Put another way, the net present value of future earnings, assuming any decent earnings growth in the years ahead and continued low interest rates (as the Fed has indicated), is extremely good.
The reason the stock market has been able to manage a monster "stealth rally" the past three years is that the focus and fears have been on the tangential factors associated with viewing the stock market as a global "right direction/wrong direction" vote.
There have been plenty of days when U.S. stocks plunged on some news on Greek debt or Italian bond yields, or a rumor about a French bank. Bingo! That seems to prove that the long-term outlook for U.S. stocks is dependent on European trends -- and Europe clearly has long-term problems. Therefore, the outlook for U.S. stocks is poor.
This has been a constant refrain from so-called pundits.
The only problem is that that analysis has been wrong. During the past three years, the bottom-line fundamental of earnings has been improving. So, the stock market has grinded steadily higher all the while that pundits have been pointing out the obvious problems in Europe.
These pundits just don't seem to understand that spreads on credit default swaps in Europe ultimately only matter if they impact earnings for U.S. corporations. Just because stock prices dropped on a particular day when such analysis of such spreads was all the rage doesn't mean that factor will determine U.S. stock prices a year from now.
And, just because there was a credit implosion in the U.S. that crashed stock prices doesn't mean that European problems will do the same to stock prices in 2012. That will only happen if European problems lead to changes in long-term expectations for earnings for U.S. companies.
That could happen. We aren't totally discounting that possibility.
The next few weeks, however, the hard reality of earnings reports will trump the unquantifiable fears that Europe will somehow spark a sell-off in U.S. stocks.
What It All Means
Europe matters for U.S. stock prices, but only insofar as European issues impact current or prospective U.S. corporate earnings.
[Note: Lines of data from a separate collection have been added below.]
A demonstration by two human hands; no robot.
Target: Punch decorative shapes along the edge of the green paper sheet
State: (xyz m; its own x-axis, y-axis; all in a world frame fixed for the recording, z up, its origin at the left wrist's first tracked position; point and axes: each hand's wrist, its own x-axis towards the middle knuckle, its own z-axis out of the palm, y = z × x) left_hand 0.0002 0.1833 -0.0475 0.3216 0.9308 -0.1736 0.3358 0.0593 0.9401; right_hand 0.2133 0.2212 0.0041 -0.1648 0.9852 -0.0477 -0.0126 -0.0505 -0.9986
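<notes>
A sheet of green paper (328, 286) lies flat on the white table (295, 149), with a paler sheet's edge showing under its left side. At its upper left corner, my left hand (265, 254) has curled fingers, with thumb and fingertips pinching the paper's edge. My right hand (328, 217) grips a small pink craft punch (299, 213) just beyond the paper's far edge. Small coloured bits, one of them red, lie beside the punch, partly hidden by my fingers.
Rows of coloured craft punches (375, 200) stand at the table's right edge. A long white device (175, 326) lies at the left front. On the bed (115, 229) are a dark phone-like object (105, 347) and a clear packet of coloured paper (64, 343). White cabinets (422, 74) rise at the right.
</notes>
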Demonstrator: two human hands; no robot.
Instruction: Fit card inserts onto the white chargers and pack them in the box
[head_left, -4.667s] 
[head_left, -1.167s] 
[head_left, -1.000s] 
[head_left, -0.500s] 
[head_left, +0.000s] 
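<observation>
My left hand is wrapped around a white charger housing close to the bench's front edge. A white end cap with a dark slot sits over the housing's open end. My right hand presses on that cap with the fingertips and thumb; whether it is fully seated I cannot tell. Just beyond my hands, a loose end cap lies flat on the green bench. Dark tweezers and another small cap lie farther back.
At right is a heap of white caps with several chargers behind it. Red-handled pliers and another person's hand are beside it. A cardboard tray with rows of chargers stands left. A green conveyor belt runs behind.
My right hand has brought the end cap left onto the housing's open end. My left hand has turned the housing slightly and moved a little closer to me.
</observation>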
The same applies to China, the Strait of Hormuz, and the price of cottonseed oil in Kazakhstan.
For example, Greece may well default. That could cause market disruptions and U.S. stock prices could take a temporary hit. The link to U.S. corporate earnings, however, is tenuous and limited.
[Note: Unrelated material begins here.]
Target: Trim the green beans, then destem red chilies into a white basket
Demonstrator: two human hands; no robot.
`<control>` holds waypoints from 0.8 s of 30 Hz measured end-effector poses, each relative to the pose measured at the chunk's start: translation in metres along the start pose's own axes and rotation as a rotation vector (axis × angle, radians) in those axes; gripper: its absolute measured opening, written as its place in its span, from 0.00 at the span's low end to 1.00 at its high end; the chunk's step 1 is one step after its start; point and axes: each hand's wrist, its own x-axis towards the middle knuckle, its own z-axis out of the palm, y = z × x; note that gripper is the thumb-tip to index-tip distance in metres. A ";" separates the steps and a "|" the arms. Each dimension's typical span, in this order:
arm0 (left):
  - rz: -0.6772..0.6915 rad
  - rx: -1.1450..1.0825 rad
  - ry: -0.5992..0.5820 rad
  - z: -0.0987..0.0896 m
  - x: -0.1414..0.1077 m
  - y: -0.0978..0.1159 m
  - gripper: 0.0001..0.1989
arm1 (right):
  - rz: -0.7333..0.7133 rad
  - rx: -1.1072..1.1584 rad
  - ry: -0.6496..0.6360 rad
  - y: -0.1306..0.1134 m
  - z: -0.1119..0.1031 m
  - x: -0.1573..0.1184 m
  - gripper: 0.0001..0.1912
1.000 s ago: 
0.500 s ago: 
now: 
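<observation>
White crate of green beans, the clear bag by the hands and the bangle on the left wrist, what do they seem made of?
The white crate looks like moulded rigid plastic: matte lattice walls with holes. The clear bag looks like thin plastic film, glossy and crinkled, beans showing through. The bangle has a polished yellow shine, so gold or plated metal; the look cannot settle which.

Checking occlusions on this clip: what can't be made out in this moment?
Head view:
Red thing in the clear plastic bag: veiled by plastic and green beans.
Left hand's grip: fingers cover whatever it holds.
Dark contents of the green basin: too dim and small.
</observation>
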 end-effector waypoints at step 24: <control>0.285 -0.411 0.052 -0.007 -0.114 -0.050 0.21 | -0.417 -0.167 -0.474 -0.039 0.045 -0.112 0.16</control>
If Johnson & Johnson (JNJ) manages to keep increasing earnings and dividends through a Greek default (as the company did through the 2008 stock market sell-off and U.S. recession) a Greek default doesn't imply a lower stock price for JNJ.
If JNJ, or the entire stock market, sells off on factors which are tangential and have little ultimate impact on earnings, that would simply present another buying opportunity.
U.S. corporation earnings are rising. Cash flow is stunningly strong. Stock buybacks are at very high levels. Dividends relative to earnings are at historically low levels. There will be dividend increases. These bullish trends will be reinforced with the earnings reports the next three weeks, and could well provide a boost to the U.S. stock market even if developments in Europe don't improve.
Buying stock in a corporation means owning a portion of that company. When the company's earnings rise, and when dividends go up, that increases the value of that portion of the company. Over time, those factors will make that stock more valuable.
The past few years, journalists have tended to view the market from a top-down "market of stocks" view with an emphasis on macro-economic issues. That has obscured the bottom-up, company-by-company earnings growth that has produced the stealth rally of the past three years.
Watch the earnings reports on individual companies the next three weeks. There may be good news.